IRC logs of #boinc for Saturday, 2013-12-21

03:46 <dddh> half of running task is 32bit

03:46 <dddh> "sixtrack_lin32_4465_pni.linux"

03:47 <dddh> others are 64bit: "sixtrack_lin64_4465_pni.linux"

04:12 <Tank_Master> 64bit clients will be given 32bit tasks if theres not enough 64bit work

04:20 <dddh> oh

06:36 *** microdroid has joined #boinc

13:51 * dddh is waiting for his second GTX580 to arrive

16:52 <Myrth> hi, i'm noob, my boinc tasks have all finished, but it doesn't seem like i'm getting new ones

17:01 <dddh> Myrth: windows?

17:33 <Myrth> dddh: yep

17:43 <kdavyd> Hi guys, does anyone know of projects that have a large or very large data working set size? In the TB range.

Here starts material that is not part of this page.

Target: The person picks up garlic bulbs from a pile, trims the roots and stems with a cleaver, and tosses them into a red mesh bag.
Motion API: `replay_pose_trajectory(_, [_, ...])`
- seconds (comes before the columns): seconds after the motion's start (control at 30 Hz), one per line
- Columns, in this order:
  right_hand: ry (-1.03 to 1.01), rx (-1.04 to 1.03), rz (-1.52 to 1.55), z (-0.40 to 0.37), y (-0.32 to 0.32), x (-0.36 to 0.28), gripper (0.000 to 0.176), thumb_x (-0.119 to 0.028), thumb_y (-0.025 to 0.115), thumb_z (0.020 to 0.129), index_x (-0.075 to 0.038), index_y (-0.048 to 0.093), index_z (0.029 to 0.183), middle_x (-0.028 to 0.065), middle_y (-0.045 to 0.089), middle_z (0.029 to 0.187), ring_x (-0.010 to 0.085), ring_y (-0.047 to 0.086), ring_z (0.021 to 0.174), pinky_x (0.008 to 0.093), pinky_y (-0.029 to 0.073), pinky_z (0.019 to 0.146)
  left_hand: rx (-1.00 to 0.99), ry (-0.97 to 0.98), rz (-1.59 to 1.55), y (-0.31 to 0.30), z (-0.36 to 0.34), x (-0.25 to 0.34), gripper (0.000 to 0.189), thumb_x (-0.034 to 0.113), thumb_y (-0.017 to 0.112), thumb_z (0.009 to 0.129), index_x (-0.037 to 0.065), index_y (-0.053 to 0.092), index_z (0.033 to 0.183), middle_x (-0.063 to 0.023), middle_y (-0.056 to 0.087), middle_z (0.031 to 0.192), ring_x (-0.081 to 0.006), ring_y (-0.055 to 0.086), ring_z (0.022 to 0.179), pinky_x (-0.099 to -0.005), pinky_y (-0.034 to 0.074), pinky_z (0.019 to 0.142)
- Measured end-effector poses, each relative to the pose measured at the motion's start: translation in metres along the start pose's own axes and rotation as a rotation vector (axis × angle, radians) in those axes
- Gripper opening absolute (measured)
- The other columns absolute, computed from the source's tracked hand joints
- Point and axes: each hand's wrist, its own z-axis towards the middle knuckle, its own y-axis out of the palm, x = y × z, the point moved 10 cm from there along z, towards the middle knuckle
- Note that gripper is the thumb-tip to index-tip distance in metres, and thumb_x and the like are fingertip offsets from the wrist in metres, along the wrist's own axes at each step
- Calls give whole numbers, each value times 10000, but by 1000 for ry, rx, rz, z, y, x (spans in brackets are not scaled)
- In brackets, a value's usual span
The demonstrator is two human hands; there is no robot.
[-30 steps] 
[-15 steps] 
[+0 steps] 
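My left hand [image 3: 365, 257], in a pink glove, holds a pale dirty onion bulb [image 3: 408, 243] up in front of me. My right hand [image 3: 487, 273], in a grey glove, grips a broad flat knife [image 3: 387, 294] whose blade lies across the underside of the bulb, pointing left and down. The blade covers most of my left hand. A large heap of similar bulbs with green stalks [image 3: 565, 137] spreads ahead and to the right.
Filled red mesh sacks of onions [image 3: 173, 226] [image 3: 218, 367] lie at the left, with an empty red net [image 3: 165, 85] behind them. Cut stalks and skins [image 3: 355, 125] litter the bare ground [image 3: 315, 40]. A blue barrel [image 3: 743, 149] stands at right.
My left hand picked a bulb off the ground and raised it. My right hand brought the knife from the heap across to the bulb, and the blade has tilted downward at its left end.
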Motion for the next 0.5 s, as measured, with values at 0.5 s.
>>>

17:44 <kdavyd> Need to find something disk I/O intensive to generate long-term load, and might as well be useful while i do it.

17:45 <efc> If you mean what the project has internally, I'm sure seti@home is there. But nobody is sending out WUs in that range (I hope)

17:47 <kdavyd> efc: Not necessarily WU size, could just be a need for large amount of scratch space, more than fits in RAM.

17:47 <kdavyd> But yes, the goal is to drive local I/O

17:48 <kdavyd> CPU/memory can scale accordingly, i have large systems.

17:49 <efc> I see, don't know of any offhand. Everybody assumes some minimum amount of RAM refuses to run below that..

17:50 <efc> seems like there might be some hash collision research like that

17:51 <kdavyd> ok, thanks. I'll keep looking, maybe just try a bunch of projects and see what their disk impact is

17:52 <efc> to be fair i've only run a few projects. you may get better opinions if you stick around. But generally, lots of disk activity is what they are trying to avoid.

17:53 <efc> People work on rainbow tables and I would think they would have a very large disk-based index to help look for collisions. Those always struck me as a bit nefarious, though.

17:54 <kdavyd> yeah, I can see how you'd want to avoid that in a volunteer environment. But that's exactly what i have a lot of

17:54 <efc> seti@home is of course doing serious crunching on the server end, many gigs of data being split up into WUs, but no way for you to get into that

17:55 <kdavyd> Maybe some genetic sequencing projects will do something like that - i do know commercial sequencers generate a crapload of data.

17:56 <efc> Map processing also, like google earth/maps, but again they hide it on the backend

18:01 <kdavyd> right

18:03 <kdavyd> I suppose i could do this in a bunch of VMs and overprovision memory, causing them to swap... but that seems counter-productive

18:07 <efc> compiling large projects hits the disk quite a bit, might compile some linux kernals.

18:07 <efc> kernels

18:10 <kdavyd> yeah, could always do that, but i'm looking for something more useful

18:15 <kdavyd> and it still doesn't hit the disk all that much. For a kernel compile, you only need a few gigs, and it's all gonna end up cached anyway

18:24 <kdavyd> aha, looks like I found one that might work - the clean energy project

18:24 <kdavyd> People complain it's too I/O intensive

18:36 <Myrth> hi, i'm not getting any new tasks - so i guess we're done?

19:09 <Myrth> how can i add new projects to my account?

23:41 <kdavyd> efc: just wanted to report back. 4 Clean Energy Project jobs hammer the crap out of a 15k drive. ~200 of them should be a nice load test for a storage box then.

23:41 <efc> wow, cool

23:41 <efc> And I'll remember not to run that one hehe

23:41 <efc> reads, writes, any idea?

23:42 <kdavyd> Yeah, don't. It's so bad they had to throttle it to one job per client, and the setting to increase # of jobs is hidden well

23:42 <kdavyd> At the storage layer, 99% writes

23:43 <kdavyd> Looks like 1M blocksize - not ideal for me, but i can work around that.

23:46 <kdavyd> It's very intermittent/spiky I/O too, which is nice. Worst case scenario for storage.